It will compromise your claim and it is the kind of money that may push them to actually go to court for hearing and although you will win on the issue of the breach, you are most likely to fail on the question of quantum.

It is most likely that if it comes to hearing that a judge will consider that you are simply making a money grab and reward you a lot less to the extent that not only will you be penalised in terms of not being able to recover all your costs of litigation but the judge might even consider that you have litigated unreasonably and apply their exceptional discretion to award the losing side's costs against you.

Although we would be talking about statutory breach here and so exercise of cost discretion would, in my view, not be appropriate – I think the judge will be very unhappy to find that you were claiming such a large figure.

Don't forget you are dealing with a major corporation here. If it was some dodgy car dealer then a judgement for £600 would be very useful because you could put the sheriffs in. With Shell Energy there won't be any problem. They will pay out without blinking.

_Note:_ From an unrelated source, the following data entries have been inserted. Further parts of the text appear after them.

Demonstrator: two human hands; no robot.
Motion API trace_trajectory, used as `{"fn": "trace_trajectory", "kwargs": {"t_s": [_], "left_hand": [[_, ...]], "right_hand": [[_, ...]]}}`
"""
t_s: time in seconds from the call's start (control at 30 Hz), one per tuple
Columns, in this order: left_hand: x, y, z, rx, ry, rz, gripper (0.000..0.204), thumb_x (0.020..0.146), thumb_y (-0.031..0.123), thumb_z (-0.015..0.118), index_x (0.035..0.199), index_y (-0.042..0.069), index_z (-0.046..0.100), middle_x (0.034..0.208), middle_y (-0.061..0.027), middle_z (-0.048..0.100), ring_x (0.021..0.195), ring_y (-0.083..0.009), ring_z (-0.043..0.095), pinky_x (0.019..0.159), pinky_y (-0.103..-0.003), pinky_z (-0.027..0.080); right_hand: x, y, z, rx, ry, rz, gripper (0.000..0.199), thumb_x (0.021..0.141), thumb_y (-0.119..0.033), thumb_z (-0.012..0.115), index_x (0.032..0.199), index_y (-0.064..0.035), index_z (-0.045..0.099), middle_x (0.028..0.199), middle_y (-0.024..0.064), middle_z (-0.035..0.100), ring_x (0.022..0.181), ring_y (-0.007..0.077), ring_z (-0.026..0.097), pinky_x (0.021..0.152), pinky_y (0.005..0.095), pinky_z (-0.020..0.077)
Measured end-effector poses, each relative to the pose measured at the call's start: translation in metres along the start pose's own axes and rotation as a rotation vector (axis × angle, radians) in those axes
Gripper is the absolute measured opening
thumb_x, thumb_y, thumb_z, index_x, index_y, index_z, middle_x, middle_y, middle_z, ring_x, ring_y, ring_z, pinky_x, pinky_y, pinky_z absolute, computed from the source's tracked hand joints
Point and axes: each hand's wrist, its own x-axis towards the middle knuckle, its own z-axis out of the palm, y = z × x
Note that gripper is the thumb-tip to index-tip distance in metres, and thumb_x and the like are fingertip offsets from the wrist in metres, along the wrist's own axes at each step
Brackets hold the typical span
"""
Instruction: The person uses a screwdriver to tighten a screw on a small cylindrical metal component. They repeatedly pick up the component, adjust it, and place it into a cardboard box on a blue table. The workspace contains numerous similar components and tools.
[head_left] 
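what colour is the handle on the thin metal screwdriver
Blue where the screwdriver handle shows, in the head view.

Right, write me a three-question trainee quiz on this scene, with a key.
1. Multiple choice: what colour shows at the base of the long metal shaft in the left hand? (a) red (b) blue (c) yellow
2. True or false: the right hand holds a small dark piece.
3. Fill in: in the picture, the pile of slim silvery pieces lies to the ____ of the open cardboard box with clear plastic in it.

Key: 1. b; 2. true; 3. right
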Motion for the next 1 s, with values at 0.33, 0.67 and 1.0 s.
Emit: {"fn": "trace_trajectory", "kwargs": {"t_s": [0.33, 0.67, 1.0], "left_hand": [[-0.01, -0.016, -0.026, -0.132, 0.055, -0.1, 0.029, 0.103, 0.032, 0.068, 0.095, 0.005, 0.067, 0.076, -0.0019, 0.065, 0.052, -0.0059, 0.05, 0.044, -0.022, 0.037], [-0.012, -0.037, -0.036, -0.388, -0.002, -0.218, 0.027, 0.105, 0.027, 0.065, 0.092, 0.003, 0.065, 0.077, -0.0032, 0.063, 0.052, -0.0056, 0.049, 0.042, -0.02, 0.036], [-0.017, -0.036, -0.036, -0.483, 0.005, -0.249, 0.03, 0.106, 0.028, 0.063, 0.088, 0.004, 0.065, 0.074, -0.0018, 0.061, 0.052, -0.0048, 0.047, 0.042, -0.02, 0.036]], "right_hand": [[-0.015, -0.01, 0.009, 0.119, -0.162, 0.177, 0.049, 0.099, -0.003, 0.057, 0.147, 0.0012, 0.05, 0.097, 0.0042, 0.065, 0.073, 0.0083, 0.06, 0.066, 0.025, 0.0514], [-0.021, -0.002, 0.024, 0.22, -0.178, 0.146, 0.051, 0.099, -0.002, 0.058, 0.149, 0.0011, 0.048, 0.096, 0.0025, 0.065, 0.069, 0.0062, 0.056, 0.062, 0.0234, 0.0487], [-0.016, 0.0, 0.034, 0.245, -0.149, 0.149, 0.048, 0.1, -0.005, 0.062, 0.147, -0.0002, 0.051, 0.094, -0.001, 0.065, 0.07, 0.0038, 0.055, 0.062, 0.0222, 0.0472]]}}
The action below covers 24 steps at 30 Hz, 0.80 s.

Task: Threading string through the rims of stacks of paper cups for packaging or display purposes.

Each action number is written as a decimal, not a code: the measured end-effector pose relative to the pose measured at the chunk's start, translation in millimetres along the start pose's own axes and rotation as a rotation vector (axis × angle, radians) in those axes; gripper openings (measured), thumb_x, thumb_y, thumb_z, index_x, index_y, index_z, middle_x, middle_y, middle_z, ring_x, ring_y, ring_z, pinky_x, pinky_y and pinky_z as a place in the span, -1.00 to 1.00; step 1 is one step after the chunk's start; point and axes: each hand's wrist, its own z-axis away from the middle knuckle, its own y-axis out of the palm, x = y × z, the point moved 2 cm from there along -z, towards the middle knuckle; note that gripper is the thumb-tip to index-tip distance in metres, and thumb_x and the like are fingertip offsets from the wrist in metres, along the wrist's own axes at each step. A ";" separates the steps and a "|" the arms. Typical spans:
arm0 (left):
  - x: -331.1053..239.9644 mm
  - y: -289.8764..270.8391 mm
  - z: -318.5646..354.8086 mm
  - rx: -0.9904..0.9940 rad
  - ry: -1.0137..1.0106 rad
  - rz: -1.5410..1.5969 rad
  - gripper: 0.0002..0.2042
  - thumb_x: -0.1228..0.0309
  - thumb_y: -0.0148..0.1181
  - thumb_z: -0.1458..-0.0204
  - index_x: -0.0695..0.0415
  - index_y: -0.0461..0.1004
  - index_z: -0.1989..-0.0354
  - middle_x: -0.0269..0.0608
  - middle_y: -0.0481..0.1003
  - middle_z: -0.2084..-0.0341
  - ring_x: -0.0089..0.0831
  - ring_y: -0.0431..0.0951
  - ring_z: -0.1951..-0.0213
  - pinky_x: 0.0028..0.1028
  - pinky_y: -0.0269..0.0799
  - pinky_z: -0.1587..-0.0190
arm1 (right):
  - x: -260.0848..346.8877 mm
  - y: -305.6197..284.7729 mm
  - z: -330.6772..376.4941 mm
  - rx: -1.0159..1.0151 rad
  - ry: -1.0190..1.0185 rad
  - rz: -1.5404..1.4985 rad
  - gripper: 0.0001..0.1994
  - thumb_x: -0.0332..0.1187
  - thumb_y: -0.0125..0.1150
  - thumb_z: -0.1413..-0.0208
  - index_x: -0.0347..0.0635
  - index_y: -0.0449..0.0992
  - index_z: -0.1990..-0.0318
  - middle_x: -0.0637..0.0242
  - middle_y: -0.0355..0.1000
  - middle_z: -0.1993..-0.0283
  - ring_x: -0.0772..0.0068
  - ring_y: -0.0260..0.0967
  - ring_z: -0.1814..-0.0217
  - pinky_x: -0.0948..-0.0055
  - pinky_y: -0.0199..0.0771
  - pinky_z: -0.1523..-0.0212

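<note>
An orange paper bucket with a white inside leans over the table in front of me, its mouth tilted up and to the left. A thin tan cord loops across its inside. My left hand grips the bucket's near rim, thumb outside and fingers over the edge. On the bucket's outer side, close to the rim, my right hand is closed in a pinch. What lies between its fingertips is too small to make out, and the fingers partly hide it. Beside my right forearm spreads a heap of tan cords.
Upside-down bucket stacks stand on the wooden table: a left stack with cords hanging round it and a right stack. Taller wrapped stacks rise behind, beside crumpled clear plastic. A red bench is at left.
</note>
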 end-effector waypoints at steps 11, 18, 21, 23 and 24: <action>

I suggest that you scale it down to about £100 max.

 

I would suggest that you are much better off claiming for this realistic figure because the end of the day your objective is to get the data. Once you got the data whether you had to get a judgement for it or whether they simply woke up and provided you what you wanted plus a payment in order to get you to withdraw the case, you could then examine the data. If it turned out that you are right then you have a basis for inaccurate data processing and that would be a good basis for bringing another legal action against them – once again for distress – and on this occasion you could sue for a higher sum.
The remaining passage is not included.